The construction of processes in finance is similar to the description of the laws of nature by mathematical formulas as pursued in physics. Such is the approach of the book. To construct the mathematical processes describing financial time series, since several chapters of the book are devoted to collecting empirical statistics, trying to extract the leading empirical facts while not using any models or processes. The focus point then is on the mathematical structure, as the parameters in a model can be modified to accommodate quantitatively one or another particular time series.

The description of financial time series by various models followed an explosive growth in the last two or three decades. The book aims to synthesize the present status of the field, but it also represents a subjective snapshot of the current situation, as viewed by the author.

The book is divided in 20 chapters of different lengths and subjects of interest. A brief review of each chapter is as follows:
Chapter 1. Introduction. In here, the author states the main focus of the book, the approach taken, the time scale used, and explains the mathematical and statistical point of view used in the construction of the processes describing financial time series.

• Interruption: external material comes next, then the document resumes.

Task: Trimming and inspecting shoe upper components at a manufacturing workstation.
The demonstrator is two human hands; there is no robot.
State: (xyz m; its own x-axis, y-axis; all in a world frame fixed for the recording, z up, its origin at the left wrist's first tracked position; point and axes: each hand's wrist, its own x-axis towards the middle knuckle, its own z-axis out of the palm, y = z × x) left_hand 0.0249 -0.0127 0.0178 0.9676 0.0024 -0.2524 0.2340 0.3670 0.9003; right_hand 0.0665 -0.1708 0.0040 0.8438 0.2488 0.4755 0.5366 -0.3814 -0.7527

Chapter 2. Notation, Naming, and General Definitions. It fixes the notation and gives some general definitions of returns, volatility, time series and operators of time series. A distinction between time and time intervals is made, fixing convenient notations for both of them. The problem of deseasonalizing empirical high-frequency data is also address. For a given time interval [δt], and at a specific moment it time, t, the return time series is denoted by r[δt](t). This notation, though more cumbersome than the usual r(t), becomes handy once one starts changing the time intervals in order to observe different stylized facts of financial time series.
Chapter 3. Stylized Facts. The general statistical properties that are expected to be present in the returns or asset prices of financial time series, regardless of the instruments, markets or time periods, are called stylized facts. Although there is not a general consensus about the complete list (if any) of those facts, the ones that appear most often are related to the probability density function (pdf) and the autocorrelation function (acf). The goal of such facts, extracted from empirical data, is to have enough information in order to build processes that describe accurately financial time series. Color graphs of great detail and quality are much appreciated from the reader.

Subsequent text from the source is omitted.